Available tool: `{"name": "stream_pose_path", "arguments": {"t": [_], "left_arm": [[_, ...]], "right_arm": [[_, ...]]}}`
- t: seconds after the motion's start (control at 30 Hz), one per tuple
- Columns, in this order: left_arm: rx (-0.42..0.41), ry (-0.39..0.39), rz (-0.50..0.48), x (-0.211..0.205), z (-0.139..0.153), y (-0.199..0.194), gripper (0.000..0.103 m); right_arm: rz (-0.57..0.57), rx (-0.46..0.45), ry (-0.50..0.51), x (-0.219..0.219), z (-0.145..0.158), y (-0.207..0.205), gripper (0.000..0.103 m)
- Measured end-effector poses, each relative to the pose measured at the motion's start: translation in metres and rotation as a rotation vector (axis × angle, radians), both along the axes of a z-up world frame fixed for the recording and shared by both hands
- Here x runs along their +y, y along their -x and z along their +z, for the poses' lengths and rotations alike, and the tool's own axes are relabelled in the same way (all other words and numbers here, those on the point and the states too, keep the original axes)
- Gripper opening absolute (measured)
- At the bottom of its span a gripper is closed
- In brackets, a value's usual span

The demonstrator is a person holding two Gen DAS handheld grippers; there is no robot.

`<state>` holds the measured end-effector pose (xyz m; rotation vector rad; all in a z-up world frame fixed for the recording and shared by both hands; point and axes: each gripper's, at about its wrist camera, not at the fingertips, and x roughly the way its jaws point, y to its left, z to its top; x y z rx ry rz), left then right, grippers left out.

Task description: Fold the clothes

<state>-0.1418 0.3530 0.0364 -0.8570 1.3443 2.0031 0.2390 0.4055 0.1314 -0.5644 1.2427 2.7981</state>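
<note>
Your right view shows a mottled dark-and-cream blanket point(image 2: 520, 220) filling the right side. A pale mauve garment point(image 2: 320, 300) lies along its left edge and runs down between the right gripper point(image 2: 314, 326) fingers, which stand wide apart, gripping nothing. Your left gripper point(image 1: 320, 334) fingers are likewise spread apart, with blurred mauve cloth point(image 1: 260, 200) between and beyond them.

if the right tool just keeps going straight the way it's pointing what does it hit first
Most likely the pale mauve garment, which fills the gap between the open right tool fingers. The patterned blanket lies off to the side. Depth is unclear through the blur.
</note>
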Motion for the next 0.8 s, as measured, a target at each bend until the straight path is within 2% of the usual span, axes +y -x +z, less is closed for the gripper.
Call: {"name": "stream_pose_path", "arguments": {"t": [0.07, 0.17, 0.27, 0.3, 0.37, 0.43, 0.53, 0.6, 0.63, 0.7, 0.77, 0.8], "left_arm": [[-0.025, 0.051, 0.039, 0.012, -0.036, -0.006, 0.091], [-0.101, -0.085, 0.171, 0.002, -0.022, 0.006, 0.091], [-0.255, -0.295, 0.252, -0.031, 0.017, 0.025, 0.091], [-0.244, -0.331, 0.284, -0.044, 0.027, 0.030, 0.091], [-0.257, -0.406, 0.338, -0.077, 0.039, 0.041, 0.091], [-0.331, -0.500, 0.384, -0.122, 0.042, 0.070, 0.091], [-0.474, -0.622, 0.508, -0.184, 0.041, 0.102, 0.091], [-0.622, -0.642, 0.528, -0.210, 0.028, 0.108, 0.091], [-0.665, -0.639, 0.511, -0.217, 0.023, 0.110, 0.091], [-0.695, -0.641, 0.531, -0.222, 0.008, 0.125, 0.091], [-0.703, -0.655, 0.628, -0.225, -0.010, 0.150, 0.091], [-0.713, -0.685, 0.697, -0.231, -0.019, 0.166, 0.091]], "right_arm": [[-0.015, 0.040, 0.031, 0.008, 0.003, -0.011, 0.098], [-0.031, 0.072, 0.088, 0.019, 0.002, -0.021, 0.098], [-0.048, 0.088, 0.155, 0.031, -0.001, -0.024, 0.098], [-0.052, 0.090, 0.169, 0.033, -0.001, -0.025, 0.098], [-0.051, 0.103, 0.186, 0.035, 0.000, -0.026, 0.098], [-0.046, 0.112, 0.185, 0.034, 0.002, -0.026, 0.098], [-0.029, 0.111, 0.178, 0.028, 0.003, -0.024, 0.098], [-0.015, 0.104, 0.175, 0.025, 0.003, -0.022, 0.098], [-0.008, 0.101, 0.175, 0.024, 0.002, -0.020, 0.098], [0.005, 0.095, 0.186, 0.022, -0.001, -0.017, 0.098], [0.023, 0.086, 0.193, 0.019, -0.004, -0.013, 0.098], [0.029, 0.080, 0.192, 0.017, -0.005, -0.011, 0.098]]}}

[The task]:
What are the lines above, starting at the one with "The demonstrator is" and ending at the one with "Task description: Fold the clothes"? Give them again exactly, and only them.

[Exercise response]:
The demonstrator is a person holding two Gen DAS handheld grippers; there is no robot.

`<state>` holds the measured end-effector pose (xyz m; rotation vector rad; all in a z-up world frame fixed for the recording and shared by both hands; point and axes: each gripper's, at about its wrist camera, not at the fingertips, and x roughly the way its jaws point, y to its left, z to its top; x y z rx ry rz), left then right, grippers left out.

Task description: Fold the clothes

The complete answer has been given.